Through endurance training, there are also various changes and adaptation of the hormonal system. Thus, with increasing endurance performance with the same performance, not only reduced lactate production but also lower levels of stress hormones are released. The heart nerves sympathetic and parasympathetic regulate with their transmitters epinephrine and norepinephrine the adaptations of the organism to strains. They regulate cardiovascular activity in a way that is appropriate to the stress. Thus, trained athletes recover faster because their organism is faster able to switch from a sympathicotone situation, ie an activity-oriented metabolic situation, to a vagotone situation, ie to a resting and rest-oriented metabolic situation.

Briefly noted

- Important to note: aerobic exercise loads increase the capacity of the aerobic metabolism, anaerobic exercise loads increase the capacity of the anaerobic metabolism and thus the ability to work despite high acidity. (1)

The cardiovascular system

In order for the mechanisms described above to work optimally in the working muscle cell, the oxygen demand of the muscle cell and the supply of oxygen must remain in balance. For this, the cardiovascular system is responsible for the following mechanisms: The oxygen and substrate transport to the muscle and the removal of metabolic waste products take place via the bloodstream.

The metabolism is localized in the capillaries, the smallest blood vessels that permeate the body tissues (for example, muscles). An essential parameter for the metabolic efficiency of the muscle is thus the increased blood flow through the dilation of the arterioles and the enlargement of the capillary bed and thus the increase of the exchange surface in the musculature.

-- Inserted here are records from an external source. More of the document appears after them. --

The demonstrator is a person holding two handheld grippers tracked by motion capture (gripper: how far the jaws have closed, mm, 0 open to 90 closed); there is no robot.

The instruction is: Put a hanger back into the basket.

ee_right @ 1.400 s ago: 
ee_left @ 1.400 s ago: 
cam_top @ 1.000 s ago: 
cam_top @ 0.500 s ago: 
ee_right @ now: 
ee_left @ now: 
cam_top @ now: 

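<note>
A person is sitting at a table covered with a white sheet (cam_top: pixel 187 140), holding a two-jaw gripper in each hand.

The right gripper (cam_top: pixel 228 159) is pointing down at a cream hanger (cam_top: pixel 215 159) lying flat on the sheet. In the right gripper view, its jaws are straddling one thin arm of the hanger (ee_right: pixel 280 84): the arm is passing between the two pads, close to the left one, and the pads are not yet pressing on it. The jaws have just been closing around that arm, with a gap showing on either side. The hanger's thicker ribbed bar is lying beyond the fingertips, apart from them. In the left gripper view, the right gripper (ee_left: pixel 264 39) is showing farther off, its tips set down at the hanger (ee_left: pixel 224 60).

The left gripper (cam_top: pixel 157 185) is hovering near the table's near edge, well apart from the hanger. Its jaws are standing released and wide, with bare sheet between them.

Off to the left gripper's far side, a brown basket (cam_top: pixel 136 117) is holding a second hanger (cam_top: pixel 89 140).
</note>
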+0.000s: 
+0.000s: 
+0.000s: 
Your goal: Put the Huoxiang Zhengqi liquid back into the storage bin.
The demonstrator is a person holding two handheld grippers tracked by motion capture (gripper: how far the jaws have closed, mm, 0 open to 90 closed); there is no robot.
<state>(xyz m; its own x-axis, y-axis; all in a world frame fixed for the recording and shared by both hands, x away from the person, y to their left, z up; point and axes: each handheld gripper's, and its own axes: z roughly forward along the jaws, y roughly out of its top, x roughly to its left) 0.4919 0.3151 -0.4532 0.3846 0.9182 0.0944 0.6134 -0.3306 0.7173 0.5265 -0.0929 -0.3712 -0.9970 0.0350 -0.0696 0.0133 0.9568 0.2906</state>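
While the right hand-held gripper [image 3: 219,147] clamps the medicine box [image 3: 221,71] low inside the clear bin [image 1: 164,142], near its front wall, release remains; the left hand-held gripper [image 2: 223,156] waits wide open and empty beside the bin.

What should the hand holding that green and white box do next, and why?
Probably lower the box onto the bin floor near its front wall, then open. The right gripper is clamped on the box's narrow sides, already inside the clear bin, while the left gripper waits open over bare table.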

Thus, the residence time of the blood in the capillaries remains normal, it comes to vasodilatation or -engstellung in non-loaded regions and thus to a redistribution of blood, so compared to about 20% at rest in stress about 80% of the supply of working muscles benefits.

Although the relative concentration of erythrocytes and hemoglobin does not change as a result of endurance training, there is also an adaptation process in the area of ​​the blood. Thus, there is an increase in blood volume, primarily determined by an increase in the plasma volume up to 2 liters. Thus, the total hemoglobin content increases. (3)

Endurance athletes have big hearts

However, the most important adaptation within the cardiovascular system takes place in the heart itself. By endurance training it comes with appropriate intensity and sufficient extent to the training of an "athlete's heart". When the athlete's heart, the heart cavities, which is called dilatation enlarge, and it comes to hypertrophy of the heart walls. Unbalanced heart weights range from 250-300 g with a volume of approximately 600-800 ml. Trained ones have hearts of 350-500 g severity with a volume of 900-1300 ml. Increasing the size of the heart is an essential prerequisite for increasing the size of the heart stroke volume. A high stroke volume forms the basis for an economic cardiac work of the athlete in the submaximal range as well as a prerequisite for the increase in oxygen absorption capacity required in endurance exercise.

Effects of well-trained basic stamina: (2)

- Increasing physical performance

- Fat burning starts earlier and still serves as a primary source of energy with increasing loads

- Optimization of the recovery ability

- Minimization of injuries

- Increase mental resilience

jargon

Arterioles - small arteries, ie blood vessels, through which oxygen-rich, fresh blood flows into the tissue

Erythrocytes - red blood cells

Hemoglobin - iron-containing, oxygen-transporting proteins in the red blood cells; Hemoglobin is also referred to as a red blood pigment because of its color

Stroke volume - Stroke volume refers to the volume of blood or the amount of blood ejected from the heart during a heartbeat

Sources:

1. Nsca's performance training journal, 2008, Vol. 7 (1), pp. 19-21.

2. Weineck, J. (2003), Optimal Training. Ballingen: Spitta Verlag GmbH & Co. KG.

3. Dickhuth, H.-H. (2000), Introduction to Sports and Performance Medicine. Volume 16: Sports and Physical Education. Schorndorf: Publisher Karl Hofmann.